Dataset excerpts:
*** Begin section ***

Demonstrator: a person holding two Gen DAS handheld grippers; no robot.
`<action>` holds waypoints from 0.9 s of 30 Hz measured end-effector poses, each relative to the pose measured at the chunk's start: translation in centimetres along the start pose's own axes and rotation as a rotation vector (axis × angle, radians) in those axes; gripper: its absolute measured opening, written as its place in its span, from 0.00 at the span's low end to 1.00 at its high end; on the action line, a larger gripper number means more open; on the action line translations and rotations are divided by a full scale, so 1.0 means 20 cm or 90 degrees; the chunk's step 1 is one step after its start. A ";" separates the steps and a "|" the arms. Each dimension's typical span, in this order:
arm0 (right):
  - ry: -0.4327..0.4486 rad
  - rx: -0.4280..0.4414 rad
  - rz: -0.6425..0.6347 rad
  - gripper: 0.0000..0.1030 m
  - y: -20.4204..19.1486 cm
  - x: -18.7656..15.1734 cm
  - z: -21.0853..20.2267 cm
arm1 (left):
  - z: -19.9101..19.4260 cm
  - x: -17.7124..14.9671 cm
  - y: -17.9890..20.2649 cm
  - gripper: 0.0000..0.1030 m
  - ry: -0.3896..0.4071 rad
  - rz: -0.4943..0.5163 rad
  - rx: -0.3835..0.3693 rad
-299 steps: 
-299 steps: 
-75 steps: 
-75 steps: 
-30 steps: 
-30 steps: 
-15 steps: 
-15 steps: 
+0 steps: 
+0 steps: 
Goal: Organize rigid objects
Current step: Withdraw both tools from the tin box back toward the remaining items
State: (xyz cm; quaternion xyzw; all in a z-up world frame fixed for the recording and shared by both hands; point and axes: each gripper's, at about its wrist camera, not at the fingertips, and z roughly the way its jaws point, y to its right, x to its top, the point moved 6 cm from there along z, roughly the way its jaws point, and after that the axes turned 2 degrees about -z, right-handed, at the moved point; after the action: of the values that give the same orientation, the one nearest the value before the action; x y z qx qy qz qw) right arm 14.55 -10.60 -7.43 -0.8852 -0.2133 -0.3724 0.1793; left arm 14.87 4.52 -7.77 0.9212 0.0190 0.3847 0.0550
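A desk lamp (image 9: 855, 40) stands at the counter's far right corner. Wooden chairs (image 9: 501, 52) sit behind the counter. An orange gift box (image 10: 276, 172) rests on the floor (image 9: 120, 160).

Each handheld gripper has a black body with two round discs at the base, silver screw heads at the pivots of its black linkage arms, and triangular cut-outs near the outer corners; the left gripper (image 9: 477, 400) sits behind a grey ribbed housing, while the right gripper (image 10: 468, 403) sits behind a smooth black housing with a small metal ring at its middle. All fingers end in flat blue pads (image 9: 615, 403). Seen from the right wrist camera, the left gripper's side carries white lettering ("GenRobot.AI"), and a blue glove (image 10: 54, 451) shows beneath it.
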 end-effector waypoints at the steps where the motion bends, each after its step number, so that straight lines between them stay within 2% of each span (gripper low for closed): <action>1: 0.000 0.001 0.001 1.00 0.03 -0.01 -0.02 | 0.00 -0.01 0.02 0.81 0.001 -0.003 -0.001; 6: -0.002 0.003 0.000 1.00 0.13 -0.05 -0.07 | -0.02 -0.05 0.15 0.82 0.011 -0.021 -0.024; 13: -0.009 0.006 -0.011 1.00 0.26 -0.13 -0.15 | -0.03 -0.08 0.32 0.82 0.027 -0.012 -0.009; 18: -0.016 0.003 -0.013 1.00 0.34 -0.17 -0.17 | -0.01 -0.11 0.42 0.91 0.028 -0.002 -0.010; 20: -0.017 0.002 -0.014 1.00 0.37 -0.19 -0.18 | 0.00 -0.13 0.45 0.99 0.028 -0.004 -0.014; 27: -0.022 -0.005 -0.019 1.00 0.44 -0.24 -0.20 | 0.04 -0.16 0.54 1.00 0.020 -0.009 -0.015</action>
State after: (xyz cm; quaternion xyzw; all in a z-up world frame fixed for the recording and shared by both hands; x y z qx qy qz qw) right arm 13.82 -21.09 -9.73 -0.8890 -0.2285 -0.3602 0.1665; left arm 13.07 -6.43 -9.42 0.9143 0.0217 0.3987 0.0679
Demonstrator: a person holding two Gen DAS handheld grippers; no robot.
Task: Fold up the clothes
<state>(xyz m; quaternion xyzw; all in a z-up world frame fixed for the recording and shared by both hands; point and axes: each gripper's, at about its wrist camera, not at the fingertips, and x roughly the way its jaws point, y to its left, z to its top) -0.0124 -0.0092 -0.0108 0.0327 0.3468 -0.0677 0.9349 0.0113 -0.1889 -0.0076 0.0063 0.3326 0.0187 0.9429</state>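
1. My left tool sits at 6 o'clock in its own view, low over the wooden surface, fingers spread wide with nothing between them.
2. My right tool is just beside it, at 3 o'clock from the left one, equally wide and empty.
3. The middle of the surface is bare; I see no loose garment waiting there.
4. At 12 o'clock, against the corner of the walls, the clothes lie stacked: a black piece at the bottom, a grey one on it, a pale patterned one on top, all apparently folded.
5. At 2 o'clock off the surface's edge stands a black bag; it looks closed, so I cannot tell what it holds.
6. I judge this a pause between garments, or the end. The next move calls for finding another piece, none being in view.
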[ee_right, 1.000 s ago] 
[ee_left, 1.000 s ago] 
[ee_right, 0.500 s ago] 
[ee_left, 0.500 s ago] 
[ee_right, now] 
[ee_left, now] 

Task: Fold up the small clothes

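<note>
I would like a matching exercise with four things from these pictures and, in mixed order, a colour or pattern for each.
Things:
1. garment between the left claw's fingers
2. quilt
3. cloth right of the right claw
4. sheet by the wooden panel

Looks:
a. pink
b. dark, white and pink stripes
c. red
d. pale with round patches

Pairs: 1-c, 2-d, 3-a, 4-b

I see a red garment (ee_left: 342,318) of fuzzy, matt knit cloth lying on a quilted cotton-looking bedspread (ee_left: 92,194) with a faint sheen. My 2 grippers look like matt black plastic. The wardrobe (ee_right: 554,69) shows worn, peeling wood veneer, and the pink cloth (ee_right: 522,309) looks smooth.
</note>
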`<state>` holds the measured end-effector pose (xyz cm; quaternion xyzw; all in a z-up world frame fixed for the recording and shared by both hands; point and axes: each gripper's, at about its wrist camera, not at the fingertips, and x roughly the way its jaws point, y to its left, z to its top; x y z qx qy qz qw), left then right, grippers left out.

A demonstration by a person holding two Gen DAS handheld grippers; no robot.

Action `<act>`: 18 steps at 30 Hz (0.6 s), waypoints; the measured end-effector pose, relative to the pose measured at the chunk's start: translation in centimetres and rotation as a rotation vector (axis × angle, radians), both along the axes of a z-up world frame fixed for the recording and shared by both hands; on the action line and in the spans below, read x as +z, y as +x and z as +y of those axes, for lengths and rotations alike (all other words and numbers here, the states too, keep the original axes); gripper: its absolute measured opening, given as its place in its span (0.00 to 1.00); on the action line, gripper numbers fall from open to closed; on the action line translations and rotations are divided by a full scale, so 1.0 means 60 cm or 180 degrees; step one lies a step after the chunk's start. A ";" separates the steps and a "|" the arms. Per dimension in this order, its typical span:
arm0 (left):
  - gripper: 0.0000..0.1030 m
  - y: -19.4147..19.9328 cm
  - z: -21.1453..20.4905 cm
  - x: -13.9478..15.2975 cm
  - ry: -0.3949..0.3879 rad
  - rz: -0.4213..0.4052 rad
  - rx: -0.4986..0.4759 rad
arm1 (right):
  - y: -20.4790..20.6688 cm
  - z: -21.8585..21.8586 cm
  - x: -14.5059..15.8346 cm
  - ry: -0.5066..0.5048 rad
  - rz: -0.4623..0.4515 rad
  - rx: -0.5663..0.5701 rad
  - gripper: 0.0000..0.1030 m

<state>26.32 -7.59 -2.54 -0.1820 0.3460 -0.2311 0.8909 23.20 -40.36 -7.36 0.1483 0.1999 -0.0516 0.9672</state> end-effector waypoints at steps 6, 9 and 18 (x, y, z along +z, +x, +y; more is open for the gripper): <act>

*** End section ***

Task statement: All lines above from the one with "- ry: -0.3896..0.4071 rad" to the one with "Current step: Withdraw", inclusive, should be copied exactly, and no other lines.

Task answer:
  - ry: -0.3896..0.4071 rad
  - rz: -0.4943..0.5163 rad
  - rx: -0.3835..0.3693 rad
-299 steps: 
-299 steps: 
-75 steps: 
-75 steps: 
-30 steps: 
-30 steps: 
-15 steps: 
-15 steps: 
+0 steps: 
+0 steps: 
Goal: Organize rigid objects
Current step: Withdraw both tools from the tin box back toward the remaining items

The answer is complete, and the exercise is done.